[The problem] From the line that includes "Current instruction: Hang" to the closing line of the data, please transcribe every line exactly and add nothing.

"""

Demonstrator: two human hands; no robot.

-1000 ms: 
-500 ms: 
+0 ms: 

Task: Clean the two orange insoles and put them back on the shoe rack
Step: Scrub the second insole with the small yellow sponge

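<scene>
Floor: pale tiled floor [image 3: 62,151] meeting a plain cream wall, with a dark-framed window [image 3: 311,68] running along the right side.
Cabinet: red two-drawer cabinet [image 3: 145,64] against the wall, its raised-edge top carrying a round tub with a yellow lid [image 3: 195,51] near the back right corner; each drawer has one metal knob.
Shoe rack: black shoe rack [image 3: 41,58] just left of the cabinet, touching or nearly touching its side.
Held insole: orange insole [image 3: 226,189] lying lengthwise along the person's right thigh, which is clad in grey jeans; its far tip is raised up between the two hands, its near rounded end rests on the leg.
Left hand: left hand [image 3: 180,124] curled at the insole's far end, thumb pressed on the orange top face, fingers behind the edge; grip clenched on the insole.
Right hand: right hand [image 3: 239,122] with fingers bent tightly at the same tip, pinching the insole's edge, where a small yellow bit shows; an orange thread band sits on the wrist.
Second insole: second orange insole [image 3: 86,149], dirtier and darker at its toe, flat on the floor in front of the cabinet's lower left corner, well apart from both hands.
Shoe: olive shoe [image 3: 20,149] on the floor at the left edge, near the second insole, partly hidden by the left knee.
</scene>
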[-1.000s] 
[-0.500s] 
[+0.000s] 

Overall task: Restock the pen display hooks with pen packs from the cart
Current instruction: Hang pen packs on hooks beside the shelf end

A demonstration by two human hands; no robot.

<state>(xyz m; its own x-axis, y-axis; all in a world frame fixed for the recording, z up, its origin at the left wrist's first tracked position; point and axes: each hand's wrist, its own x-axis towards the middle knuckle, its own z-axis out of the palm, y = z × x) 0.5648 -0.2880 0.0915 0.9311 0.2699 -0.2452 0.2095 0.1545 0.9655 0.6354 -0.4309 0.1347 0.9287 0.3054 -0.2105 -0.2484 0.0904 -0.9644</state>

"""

[Answer below]
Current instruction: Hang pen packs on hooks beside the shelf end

A demonstration by two human hands; no robot.

<state>(xyz m; its own x-axis, y-axis; all in a world frame fixed for the recording, z up, its origin at the left wrist's first tracked position; point and axes: each hand's wrist, its own x-axis towards the middle knuckle, its own z-axis out of the palm, y = z × x) 0.5648 -0.2880 0.0915 0.9311 0.2699 -0.2452 0.2095 0.1545 0.9655 0.6354 -0.4309 0.1347 0.9287 0.3054 -0.2105 -0.2484 0.0904 -0.9644</state>

Nothing remains to be added to the exercise.